[Exercise instructions]
Out of the listing below, copy every line that carries the string "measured".

[Dataset excerpt]
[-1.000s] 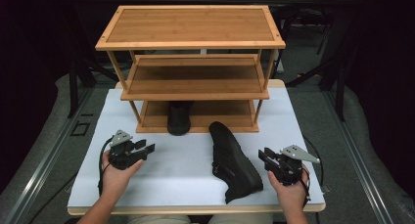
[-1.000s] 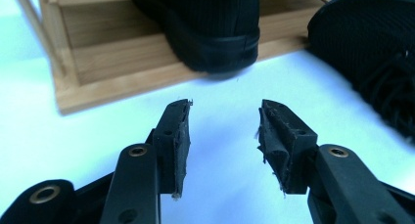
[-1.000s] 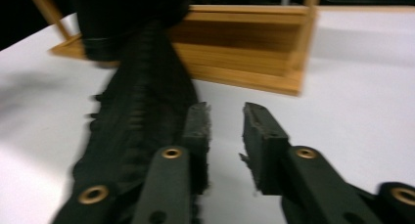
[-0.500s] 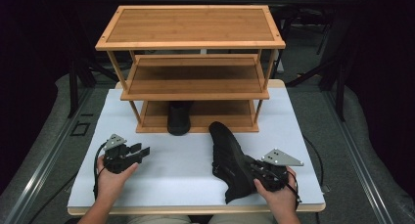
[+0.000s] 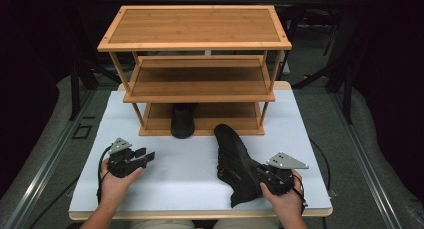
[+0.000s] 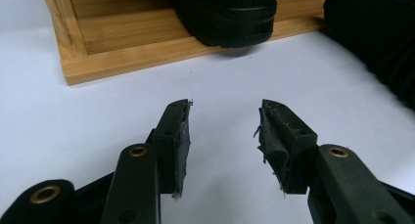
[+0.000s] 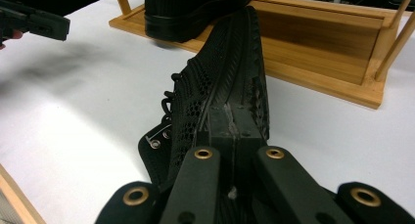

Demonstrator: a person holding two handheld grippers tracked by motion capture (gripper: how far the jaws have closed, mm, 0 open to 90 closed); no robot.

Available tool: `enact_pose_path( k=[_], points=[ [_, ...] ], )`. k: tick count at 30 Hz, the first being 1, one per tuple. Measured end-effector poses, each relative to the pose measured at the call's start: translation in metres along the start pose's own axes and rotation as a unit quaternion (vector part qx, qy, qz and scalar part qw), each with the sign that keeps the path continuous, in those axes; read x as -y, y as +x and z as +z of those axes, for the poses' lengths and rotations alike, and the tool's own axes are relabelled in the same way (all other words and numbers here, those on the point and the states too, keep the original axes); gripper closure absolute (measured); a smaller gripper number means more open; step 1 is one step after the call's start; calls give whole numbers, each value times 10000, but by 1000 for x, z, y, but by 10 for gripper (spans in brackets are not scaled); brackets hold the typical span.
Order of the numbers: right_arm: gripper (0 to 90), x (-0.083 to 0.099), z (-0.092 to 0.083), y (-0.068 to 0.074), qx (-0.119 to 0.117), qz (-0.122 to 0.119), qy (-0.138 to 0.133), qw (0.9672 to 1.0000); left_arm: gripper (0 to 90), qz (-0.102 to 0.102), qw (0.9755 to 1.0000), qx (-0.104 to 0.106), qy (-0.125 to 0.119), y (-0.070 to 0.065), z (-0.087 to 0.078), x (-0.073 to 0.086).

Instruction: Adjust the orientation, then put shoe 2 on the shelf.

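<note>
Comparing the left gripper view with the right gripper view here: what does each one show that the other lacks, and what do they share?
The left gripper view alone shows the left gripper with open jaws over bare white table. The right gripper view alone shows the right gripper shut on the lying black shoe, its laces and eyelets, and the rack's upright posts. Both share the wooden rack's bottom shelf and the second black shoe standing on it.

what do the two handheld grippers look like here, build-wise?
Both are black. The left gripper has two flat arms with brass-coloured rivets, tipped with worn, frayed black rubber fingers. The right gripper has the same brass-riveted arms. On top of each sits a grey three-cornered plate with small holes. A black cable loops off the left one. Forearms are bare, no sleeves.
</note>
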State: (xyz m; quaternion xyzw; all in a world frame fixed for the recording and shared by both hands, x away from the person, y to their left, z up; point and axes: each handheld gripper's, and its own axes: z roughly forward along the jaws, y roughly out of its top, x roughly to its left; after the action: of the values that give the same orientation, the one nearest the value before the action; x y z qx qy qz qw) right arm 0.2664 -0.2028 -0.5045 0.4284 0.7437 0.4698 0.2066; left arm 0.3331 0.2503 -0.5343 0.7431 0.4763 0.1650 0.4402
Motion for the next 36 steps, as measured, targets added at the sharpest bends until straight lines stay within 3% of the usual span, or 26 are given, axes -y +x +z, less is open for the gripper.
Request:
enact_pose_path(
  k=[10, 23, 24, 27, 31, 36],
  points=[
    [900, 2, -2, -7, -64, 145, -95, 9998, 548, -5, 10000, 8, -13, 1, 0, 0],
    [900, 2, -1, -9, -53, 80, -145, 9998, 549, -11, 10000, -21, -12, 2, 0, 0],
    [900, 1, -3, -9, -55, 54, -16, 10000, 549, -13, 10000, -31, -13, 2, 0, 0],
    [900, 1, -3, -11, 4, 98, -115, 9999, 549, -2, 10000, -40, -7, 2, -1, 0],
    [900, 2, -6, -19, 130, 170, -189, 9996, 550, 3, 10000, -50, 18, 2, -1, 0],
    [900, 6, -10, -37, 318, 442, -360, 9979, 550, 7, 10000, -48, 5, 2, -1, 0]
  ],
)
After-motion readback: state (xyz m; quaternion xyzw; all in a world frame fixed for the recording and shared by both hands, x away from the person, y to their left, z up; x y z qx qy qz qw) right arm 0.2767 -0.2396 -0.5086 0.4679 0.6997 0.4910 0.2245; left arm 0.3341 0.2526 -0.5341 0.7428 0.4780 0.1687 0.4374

[Task solution]
Available tool: `enact_pose_path( k=[_], points=[ [_, ...] ], )`. k: tick count at 30 Hz, the first being 1, one per tuple. Measured end-effector poses, each relative to the pose measured at the call's start: translation in metres along the start pose's own axes and rotation as a unit quaternion (vector part qx, qy, qz and scalar part qw), each with the sign that keeps the path continuous, in those axes; read x as -y, y as +x and z as +z of those axes, for the poses' lengths and rotations alike, and the tool's own axes are relabelled in the same way (all other words and numbers here, those on the point and the states too, keep the original axes); gripper closure absolute (measured); a smaller gripper number means more open; step 1 is one step after the call's start; calls give whole numbers, each value times 10000, but by 1000 for x, z, y, but by 10 for gripper (spans in brackets are not scaled); brackets hold the typical span.
Motion for the next 36 steps, as measured, targets added at the sharpest bends until straight lines stay within 3% of the usual span, or 26 are given, axes -y +x +z, less is open for the gripper.

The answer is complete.